Luke AFB (Glendale). We have our triplets, who are four months old, and have had them since birth. Also have a three year old bio son. We are just waiting for a court date.
The nice thing about Arizona is that once the bp's sign the papers there's no going back, unlike some states that have three month, six month, or more waiting periods. Also, the Maricopa COunty Attorney handles all consenting adoptions free of charge. I'm sure theb other counties do too. Arizona does require that the birth mother be offered adoption counseling, and that the adoptive parents pay for it if she wants it. Also, the severance piece for bf's is fairly painless. It seems like a good state to adopt in. We've only been here a year, and I think it would have been harder in Florida.
Unfortunately, the process of adoption causes pain and tension for both the birthparents and the adoptive parents. Clearly, if a couple is successful in adopting, the birthparents have the greatest portion of that pain. That doesn't mean, however, that for those of us who adopt the journey from deciding we want a child to having one is without heartache.

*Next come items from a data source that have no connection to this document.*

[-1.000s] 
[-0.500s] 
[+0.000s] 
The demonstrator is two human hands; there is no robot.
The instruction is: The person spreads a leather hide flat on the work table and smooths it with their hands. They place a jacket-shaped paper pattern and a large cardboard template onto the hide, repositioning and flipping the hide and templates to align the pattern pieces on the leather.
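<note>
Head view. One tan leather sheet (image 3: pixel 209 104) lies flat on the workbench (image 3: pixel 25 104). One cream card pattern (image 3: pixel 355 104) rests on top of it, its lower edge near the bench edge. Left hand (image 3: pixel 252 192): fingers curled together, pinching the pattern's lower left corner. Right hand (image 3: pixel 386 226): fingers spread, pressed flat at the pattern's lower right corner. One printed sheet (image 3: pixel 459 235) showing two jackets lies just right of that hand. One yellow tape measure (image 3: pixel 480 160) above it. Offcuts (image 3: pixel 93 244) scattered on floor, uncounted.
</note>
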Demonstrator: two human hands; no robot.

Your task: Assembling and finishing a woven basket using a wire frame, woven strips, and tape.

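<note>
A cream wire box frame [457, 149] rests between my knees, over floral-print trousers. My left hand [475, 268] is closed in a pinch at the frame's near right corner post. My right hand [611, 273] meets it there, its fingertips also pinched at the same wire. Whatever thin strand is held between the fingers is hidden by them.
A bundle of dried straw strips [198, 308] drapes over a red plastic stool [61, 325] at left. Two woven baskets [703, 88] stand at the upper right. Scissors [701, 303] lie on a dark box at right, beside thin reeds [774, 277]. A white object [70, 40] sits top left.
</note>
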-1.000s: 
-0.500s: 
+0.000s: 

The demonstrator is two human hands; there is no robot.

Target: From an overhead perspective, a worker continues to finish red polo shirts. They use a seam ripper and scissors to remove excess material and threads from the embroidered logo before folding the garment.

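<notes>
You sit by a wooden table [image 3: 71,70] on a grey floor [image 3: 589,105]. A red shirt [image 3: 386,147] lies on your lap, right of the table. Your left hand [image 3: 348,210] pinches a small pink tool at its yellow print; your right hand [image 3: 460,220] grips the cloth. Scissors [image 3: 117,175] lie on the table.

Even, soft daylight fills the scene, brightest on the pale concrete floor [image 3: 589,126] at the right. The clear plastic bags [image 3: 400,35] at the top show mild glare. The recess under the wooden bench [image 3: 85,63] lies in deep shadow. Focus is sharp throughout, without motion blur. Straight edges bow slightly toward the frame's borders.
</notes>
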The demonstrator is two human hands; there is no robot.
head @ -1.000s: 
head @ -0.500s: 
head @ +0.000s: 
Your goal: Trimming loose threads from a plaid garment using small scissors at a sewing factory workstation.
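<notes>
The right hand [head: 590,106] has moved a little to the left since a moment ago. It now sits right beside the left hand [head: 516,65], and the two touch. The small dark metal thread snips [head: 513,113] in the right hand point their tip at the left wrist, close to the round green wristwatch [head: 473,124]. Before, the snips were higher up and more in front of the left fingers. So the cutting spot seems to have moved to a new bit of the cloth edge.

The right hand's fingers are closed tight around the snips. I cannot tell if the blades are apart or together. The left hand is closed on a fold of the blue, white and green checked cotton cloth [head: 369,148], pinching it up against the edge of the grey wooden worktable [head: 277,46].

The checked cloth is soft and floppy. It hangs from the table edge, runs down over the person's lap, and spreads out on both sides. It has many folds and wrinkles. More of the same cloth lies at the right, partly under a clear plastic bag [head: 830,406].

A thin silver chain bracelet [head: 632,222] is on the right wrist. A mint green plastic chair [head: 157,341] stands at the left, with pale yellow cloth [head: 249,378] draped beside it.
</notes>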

I do not apologize for the fact that as an adoptive parent I would rather not have the gut-wrenching, fingernail biting period of time where I have a child, but cannot be sure I will get to keep him. Where the child might be in my custody, but is not "mine." Where the fate of my family lies entirely in another person's hands, and I am afraid to bond with or love him too much.

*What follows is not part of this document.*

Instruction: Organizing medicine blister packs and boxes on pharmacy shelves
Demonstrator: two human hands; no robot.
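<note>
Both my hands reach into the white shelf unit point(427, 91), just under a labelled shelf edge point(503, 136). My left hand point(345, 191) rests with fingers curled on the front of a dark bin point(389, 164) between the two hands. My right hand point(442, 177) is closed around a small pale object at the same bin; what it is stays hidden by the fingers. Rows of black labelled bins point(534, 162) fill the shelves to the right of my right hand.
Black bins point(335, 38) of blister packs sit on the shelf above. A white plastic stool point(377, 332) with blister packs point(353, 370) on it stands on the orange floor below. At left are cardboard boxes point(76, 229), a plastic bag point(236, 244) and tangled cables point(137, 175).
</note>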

I have no wish to take "someone's baby" away from her, but after a process that has lasted years, years during which my family has experienced soul bruising loss as well, it is "nice" for there to be, finally, an end in sight and security in the knowledge that I have a child at last. I hope that those who lovingly and courageously place their children for adoption have come to thier decision freely, without coercion. I, thankfully, have never made the choice myself, but I have watched two of my sisters wrestle with it up close. One of them placed her daughter with a loving family four years ago, and now receives pictures and letters on the little girls's birthday. the other is the birthmother of my triplets.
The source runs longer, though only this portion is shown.